TASK DESCRIPTION:
Repeat only the stretch of lines below that runs from the line with "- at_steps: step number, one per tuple" through the line with "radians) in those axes", unaltered.

─── STORED DATA ───

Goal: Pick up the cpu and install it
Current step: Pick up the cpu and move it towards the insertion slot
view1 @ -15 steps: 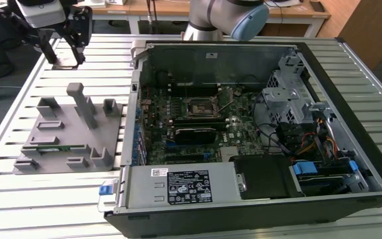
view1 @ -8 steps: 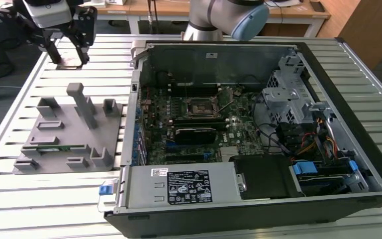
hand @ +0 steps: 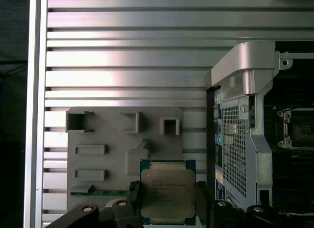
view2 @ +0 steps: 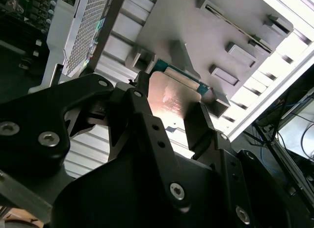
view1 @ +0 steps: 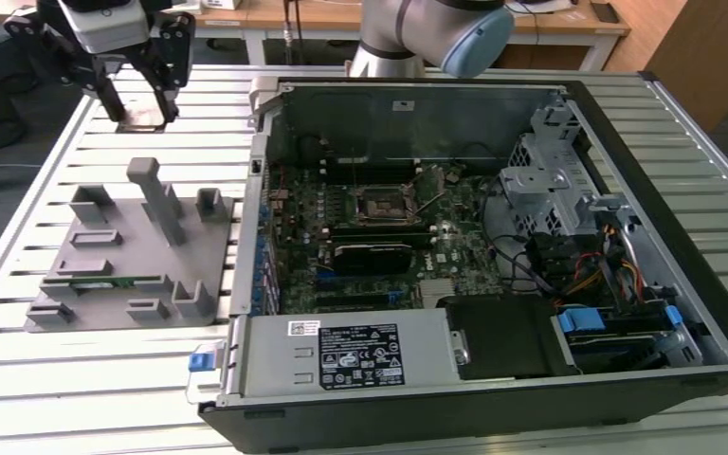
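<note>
Gripper: clamped on cpu from two opposite edges, above table.
Cpu: between fingers, silvery metal top facing first wrist view, lifted off fixture.
Fixture: grey, flat on slatted table, just beside case; green memory stick lying in one slot.
Case: open, on its side; motherboard inside, black socket frame near middle, well apart from cpu.
</note>
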Available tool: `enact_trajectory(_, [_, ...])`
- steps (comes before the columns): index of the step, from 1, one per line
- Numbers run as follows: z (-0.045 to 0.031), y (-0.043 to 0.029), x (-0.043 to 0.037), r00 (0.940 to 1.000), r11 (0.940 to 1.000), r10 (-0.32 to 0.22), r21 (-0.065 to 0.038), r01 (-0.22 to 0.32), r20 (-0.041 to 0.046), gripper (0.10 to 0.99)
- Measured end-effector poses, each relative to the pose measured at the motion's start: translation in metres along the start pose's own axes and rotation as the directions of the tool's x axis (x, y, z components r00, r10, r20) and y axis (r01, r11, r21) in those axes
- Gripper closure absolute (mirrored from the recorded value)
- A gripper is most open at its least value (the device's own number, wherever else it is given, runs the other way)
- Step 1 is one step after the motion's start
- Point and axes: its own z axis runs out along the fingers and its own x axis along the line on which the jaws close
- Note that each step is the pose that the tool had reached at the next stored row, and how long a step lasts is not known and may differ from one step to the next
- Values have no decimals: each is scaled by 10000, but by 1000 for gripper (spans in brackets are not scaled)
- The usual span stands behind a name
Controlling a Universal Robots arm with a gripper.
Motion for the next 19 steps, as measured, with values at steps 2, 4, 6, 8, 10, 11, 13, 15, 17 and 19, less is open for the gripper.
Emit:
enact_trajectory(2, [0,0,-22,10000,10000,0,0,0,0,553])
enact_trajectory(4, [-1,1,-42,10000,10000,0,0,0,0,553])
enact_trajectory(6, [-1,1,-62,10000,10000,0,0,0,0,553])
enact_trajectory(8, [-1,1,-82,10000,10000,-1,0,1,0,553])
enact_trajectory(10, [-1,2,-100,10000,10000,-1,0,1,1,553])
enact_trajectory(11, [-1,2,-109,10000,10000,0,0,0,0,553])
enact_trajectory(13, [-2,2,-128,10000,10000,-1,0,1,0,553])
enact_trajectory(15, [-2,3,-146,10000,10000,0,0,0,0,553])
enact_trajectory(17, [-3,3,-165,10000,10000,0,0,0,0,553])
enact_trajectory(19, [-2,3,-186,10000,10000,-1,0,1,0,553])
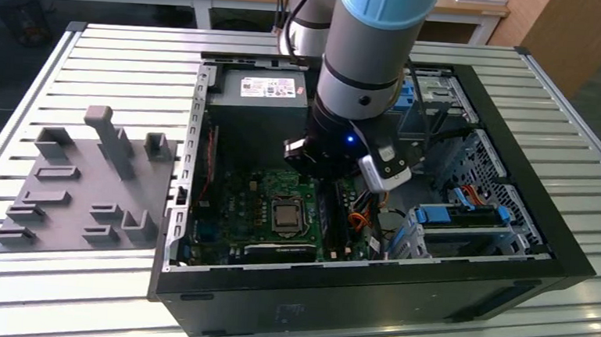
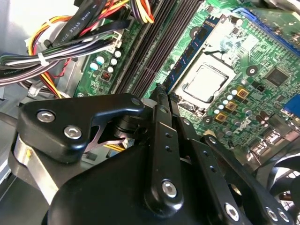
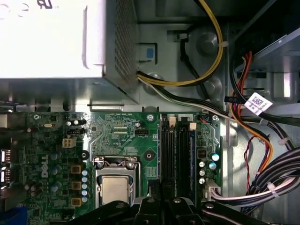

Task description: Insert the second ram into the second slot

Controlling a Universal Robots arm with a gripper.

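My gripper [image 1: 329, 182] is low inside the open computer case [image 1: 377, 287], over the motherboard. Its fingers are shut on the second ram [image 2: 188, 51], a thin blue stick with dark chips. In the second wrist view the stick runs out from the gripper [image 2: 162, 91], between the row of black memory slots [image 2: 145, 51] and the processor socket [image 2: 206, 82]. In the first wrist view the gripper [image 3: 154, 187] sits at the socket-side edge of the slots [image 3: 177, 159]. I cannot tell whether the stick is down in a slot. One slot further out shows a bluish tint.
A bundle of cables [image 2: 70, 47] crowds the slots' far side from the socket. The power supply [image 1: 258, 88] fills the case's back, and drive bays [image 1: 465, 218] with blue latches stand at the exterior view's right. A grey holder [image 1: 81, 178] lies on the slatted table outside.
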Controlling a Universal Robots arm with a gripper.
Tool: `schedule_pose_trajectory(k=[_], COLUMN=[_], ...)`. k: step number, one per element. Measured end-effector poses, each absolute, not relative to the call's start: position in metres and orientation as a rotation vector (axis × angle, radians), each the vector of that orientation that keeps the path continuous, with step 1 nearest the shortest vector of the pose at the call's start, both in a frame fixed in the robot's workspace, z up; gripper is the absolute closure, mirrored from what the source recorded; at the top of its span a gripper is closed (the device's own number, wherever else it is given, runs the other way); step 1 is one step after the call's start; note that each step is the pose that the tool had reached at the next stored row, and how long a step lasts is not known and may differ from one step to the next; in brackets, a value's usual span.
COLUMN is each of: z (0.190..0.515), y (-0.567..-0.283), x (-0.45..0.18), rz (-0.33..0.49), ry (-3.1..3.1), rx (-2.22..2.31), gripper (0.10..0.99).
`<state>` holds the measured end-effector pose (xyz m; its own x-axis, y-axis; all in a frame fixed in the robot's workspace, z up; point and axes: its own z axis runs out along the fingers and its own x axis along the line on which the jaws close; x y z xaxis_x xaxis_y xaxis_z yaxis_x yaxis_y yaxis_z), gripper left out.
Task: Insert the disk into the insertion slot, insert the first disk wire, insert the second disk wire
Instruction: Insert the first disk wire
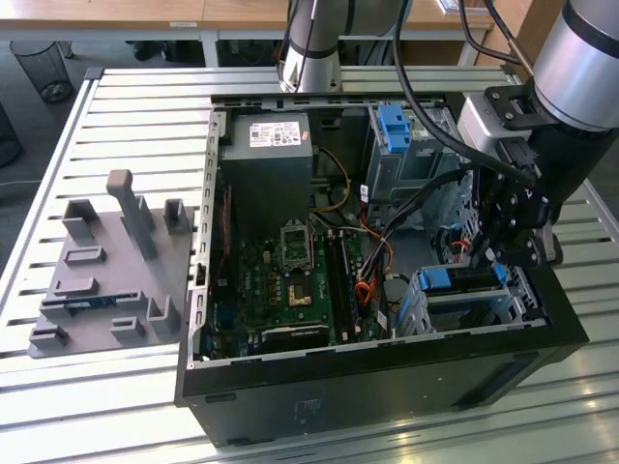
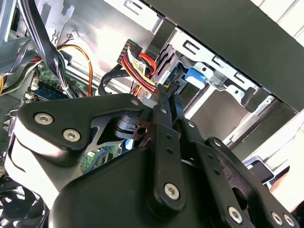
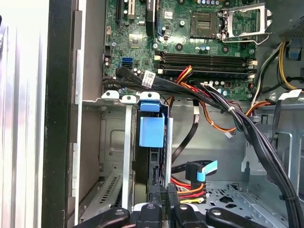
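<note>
**At four o'clock in the case: gripper over the seated disk**

On a table (image 1: 126, 106) of pale metal slats, an open black case (image 1: 387, 387) lies on its side in the middle of the exterior view. At nine o'clock from it sits a grey fixture plate (image 1: 106, 280) with upright blocks. Beyond the table, a wire bin (image 1: 45, 70) stands on grey floor at eleven o'clock, and wooden desks (image 1: 145, 12) run along twelve o'clock.

Inside the case, the motherboard (image 1: 290, 280) fills the centre, with the grey power supply (image 1: 266, 164) at eleven o'clock. A tall bay (image 1: 394, 130) with a blue tab is at one o'clock. The slot (image 1: 418, 307), a low perforated metal cage, occupies the four o'clock corner. The disk (image 1: 464, 280) is in it, its blue frame showing at the cage's mouth. In the first wrist view the disk (image 3: 151, 133) stands edge-on between the cage's silver walls.

The arm comes in from two o'clock, and the gripper (image 1: 508, 256) hangs down into the case just above the slot. In both wrist views the jaws are drawn nearly together, with only a thin dark gap between the fingers (image 2: 161, 118). Whether anything is pinched there I cannot tell. The gripper (image 3: 160, 195) points at the disk's end. A red-and-yellow wire bundle (image 3: 187, 187) lies just beside it, and a black cable with a blue plug (image 3: 202, 171) lies close by.
</note>
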<state>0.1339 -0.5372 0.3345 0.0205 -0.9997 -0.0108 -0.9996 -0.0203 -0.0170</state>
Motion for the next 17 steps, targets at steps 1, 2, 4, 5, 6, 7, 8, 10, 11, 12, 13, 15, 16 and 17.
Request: schedule_pose_trajectory(k=[1,2,4,5,6,7,8,10,11,12,13,15,16,17], z=[0.3344,0.3343,0.3341,0.3342,0.3341,0.3341,0.3341,0.3341,0.3341,0.3341,0.3340,0.3338,0.3338,0.3337], y=[-0.5378,-0.5382,-0.5384,-0.5386,-0.5387,-0.5388,-0.5389,-0.5389,-0.5389,-0.5390,-0.5390,-0.5396,-0.5400,-0.5403], x=[0.1339,0.1339,0.1339,0.1339,0.1339,0.1339,0.1339,0.1337,0.1336,0.1335,0.1334,0.1334,0.1334,0.1333], rz=[-0.007,-0.007,-0.007,-0.007,-0.007,-0.007,-0.007,-0.007,-0.007,-0.007,-0.007,-0.007,-0.007,-0.007], ry=[2.188,2.191,2.200,2.203,2.206,2.208,2.209,2.209,2.210,2.210,2.211,2.214,2.216,2.219], rx=[-2.227,-2.224,-2.216,-2.212,-2.209,-2.207,-2.206,-2.206,-2.205,-2.205,-2.204,-2.201,-2.199,-2.196], gripper=[0.922,0.922,0.922,0.922,0.922,0.922,0.922,0.922,0.922,0.922,0.922,0.922,0.922,0.922])
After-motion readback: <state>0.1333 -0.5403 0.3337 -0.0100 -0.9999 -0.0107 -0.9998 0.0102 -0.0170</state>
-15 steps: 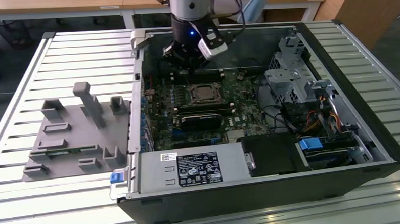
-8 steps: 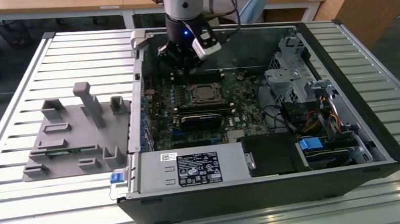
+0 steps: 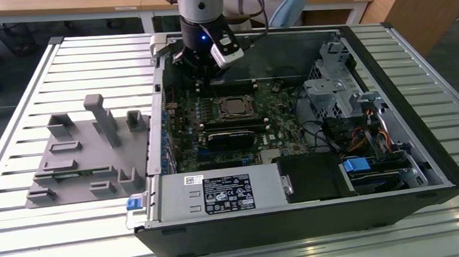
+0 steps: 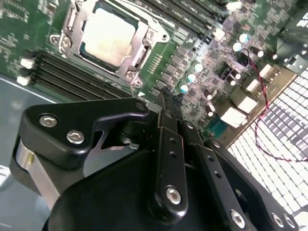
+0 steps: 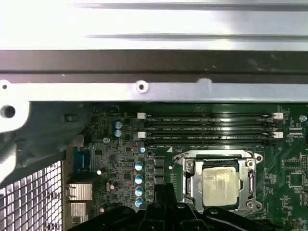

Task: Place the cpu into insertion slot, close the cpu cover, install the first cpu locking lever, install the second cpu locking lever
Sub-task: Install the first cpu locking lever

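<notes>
The cpu [image 3: 232, 107] [image 4: 107, 36] [image 5: 220, 186] lies flat in the insertion slot [image 3: 233, 114] on the green circuit board [image 3: 270, 127], pale metal face up. The silvery cpu cover [image 4: 140, 44] [image 5: 191, 179] lies down around it, framing the chip. A thin metal lever [image 5: 216, 154] runs along one side of the socket. My gripper [image 3: 204, 80] [image 4: 168, 94] [image 5: 163, 188] hangs above the board beside the socket, toward the case's back wall. Its black fingers are shut together and hold nothing.
The open computer case [image 3: 415, 126] rests on a slatted metal table [image 3: 26, 85]. A grey labelled power supply box [image 3: 216, 193] fills its front. Long black memory slots [image 5: 207, 127] [image 4: 62, 72] flank the socket. A drive cage [image 3: 332, 95] stands at the exterior view's right, a grey fixture [image 3: 83, 152] at its left.
</notes>
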You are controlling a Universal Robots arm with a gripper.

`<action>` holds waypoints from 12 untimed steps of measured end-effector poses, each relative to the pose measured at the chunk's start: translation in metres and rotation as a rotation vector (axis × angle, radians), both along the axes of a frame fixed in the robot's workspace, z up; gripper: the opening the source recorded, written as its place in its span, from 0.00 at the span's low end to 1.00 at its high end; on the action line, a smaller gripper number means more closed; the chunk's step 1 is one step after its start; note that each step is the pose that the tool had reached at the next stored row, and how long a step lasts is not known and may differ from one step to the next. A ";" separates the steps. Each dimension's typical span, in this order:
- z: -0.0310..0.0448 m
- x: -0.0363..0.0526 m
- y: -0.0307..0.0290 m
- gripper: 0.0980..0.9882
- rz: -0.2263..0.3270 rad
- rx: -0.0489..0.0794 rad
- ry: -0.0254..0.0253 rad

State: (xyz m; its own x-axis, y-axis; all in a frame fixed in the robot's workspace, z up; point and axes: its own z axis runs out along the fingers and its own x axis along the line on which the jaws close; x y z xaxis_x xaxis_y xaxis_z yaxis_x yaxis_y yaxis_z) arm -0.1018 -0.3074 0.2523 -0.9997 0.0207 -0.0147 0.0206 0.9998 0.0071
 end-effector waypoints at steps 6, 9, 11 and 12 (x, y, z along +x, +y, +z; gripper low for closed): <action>-0.0002 -0.0042 0.0089 0.01 0.000 0.000 -0.0001; -0.0004 -0.0047 0.0162 0.01 0.000 0.000 -0.0001; -0.0004 -0.0048 0.0200 0.01 0.000 0.000 0.0000; -0.0005 -0.0048 0.0211 0.01 0.000 0.000 -0.0001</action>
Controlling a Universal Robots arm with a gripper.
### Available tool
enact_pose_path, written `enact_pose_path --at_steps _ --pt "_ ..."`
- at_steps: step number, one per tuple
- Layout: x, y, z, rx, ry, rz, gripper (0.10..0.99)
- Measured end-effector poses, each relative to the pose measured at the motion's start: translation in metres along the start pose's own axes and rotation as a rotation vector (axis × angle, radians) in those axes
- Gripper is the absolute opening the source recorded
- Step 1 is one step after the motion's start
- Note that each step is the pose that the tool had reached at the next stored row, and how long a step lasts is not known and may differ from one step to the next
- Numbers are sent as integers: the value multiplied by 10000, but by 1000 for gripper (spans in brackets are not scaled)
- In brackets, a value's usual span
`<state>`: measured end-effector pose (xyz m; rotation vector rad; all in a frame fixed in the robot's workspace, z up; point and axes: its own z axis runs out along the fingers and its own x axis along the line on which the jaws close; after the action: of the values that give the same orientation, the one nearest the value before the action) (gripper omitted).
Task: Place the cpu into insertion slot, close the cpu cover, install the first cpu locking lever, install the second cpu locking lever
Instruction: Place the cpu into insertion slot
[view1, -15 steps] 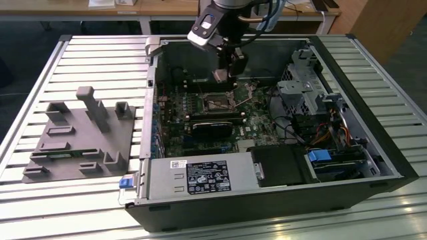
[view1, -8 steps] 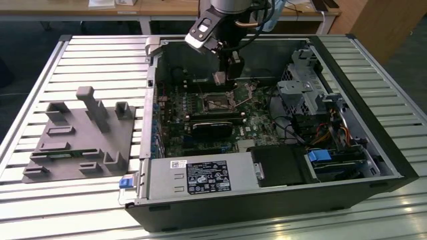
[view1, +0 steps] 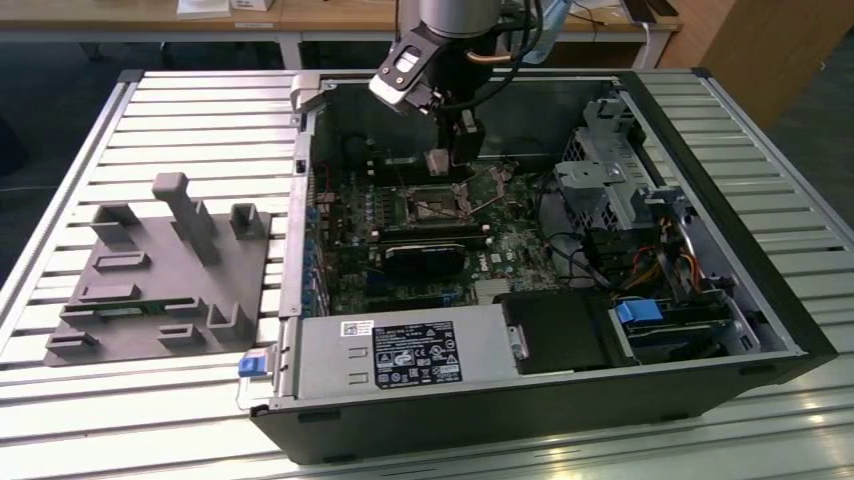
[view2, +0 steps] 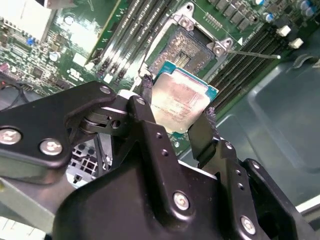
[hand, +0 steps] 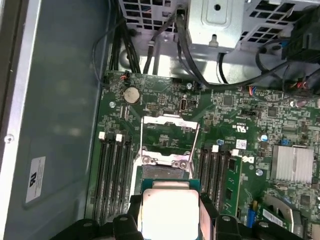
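A slatted metal table (view1: 174, 110) carries an open black computer case (view1: 534, 410), lying on its side with its inside facing up. Beside it, on the exterior view's left, sits a grey moulded fixture (view1: 160, 275). Inside the case the green board (view1: 400, 270) covers the floor, with a silver box (view1: 400, 355) along the near wall and a tangle of cables (view1: 627, 265) on the exterior view's right. The arm (view1: 461, 20) reaches down from the far side, and its gripper (view1: 447, 160) hangs inside the case above the board. In the second wrist view the gripper (view2: 177, 107) is clamped on the cpu (view2: 180, 102), with a black finger (view2: 147, 100) pressed against each of two opposite edges and the silver top facing the camera. The cpu hangs just above and partly over the slot (view2: 192, 50), not seated in it; the slot's dark centre is bare. In the first wrist view the cover (hand: 170, 135) is swung up and back from the slot (hand: 165, 174), the green board showing through its window, and the cpu (hand: 169, 212) sits between the fingers close to the slot's edge. A thin lever (view2: 255, 53) sticks out sideways from the slot's frame, unlatched. Rows of long black memory slots (hand: 112, 175) run along both sides.
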<state>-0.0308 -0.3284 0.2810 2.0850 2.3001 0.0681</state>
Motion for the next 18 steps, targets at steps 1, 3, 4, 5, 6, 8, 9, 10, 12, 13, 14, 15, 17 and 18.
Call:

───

TASK ANSWER:
- at_steps: step number, one per tuple
- Layout: x, y, z, rx, ry, rz, gripper (0.10..0.99)
- Measured end-effector poses, each relative to the pose measured at the motion's start: translation in metres along the start pose's own axes and rotation as a rotation vector (axis × angle, radians) in those axes

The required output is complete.